## Assignment
Nothing outside the range is wanted. Repeat exactly the lines below from the one with "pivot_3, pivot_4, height" through the one with "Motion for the".

────────────────

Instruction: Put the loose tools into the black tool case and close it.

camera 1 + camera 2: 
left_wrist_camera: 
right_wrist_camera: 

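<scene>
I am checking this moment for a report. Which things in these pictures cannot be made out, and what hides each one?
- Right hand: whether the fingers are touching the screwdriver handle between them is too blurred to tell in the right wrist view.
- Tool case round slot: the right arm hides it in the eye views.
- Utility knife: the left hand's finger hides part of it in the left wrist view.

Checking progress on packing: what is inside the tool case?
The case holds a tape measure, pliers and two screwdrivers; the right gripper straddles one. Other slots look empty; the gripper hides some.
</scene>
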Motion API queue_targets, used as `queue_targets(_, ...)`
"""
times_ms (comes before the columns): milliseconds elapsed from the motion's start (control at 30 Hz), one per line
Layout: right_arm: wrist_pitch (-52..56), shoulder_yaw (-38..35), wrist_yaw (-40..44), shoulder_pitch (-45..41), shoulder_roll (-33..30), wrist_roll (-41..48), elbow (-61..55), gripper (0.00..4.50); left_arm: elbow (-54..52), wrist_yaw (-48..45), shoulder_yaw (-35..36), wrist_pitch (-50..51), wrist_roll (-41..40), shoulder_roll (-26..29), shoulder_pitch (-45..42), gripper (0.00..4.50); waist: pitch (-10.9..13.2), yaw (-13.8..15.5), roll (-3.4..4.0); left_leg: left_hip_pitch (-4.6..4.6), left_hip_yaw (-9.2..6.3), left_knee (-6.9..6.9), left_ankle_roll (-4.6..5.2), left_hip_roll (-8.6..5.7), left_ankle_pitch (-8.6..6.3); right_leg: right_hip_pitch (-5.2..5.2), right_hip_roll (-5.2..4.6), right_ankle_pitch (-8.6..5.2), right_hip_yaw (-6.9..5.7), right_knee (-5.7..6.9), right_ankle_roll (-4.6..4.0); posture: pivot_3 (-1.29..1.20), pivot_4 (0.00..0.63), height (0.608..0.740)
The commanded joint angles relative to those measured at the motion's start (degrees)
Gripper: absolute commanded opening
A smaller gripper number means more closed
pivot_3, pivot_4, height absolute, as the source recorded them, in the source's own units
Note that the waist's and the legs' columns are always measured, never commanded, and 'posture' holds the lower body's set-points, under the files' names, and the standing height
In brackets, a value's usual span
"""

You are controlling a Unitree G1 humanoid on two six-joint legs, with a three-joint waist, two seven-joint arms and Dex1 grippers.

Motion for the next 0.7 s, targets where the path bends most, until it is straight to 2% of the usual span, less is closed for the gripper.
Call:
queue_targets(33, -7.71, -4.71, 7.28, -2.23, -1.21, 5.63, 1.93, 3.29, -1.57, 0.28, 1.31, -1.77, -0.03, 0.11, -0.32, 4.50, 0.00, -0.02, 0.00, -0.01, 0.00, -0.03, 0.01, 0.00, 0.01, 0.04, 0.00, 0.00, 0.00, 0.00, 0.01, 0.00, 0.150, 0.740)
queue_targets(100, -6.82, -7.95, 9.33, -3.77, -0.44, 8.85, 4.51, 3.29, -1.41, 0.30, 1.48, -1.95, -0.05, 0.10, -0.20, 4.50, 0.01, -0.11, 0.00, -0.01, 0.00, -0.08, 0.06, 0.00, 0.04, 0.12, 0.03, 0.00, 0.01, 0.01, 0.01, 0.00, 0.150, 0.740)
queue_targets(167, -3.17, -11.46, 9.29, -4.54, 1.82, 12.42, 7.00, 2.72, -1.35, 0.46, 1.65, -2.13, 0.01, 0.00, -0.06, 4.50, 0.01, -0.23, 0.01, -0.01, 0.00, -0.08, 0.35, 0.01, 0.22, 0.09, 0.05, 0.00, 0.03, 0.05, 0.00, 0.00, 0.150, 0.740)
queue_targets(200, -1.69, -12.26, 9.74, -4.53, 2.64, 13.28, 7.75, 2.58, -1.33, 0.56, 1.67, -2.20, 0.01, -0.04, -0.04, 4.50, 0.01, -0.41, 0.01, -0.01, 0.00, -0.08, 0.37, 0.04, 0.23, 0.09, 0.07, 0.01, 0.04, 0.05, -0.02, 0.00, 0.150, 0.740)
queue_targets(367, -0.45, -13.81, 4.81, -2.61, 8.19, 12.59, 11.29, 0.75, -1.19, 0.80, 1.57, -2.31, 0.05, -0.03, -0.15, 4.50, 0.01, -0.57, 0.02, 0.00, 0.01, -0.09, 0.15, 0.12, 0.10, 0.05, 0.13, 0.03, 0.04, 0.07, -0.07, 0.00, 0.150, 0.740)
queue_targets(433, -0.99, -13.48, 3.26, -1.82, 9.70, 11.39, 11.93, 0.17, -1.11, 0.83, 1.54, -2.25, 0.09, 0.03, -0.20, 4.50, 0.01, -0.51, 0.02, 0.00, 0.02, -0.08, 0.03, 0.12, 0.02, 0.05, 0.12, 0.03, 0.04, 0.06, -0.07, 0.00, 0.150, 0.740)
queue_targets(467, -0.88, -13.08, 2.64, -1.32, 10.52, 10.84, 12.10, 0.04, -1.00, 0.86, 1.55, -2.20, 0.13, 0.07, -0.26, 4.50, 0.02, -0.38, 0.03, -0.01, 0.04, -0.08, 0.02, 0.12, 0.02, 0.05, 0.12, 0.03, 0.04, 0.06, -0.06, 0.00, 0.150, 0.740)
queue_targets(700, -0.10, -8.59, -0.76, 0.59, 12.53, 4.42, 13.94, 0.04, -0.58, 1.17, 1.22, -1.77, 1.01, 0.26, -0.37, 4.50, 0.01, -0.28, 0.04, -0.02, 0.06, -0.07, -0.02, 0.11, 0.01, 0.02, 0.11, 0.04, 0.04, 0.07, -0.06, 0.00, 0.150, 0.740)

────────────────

## The answer
pivot_3, pivot_4, height absolute, as the source recorded them, in the source's own units
Note that the waist's and the legs' columns are always measured, never commanded, and 'posture' holds the lower body's set-points, under the files' names, and the standing height
In brackets, a value's usual span
"""

You are controlling a Unitree G1 humanoid on two six-joint legs, with a three-joint waist, two seven-joint arms and Dex1 grippers.

Motion for the next 0.7 s, targets where the path bends most, until it is straight to 2% of the usual span, less is closed for the gripper.

The exercise calls for nothing more.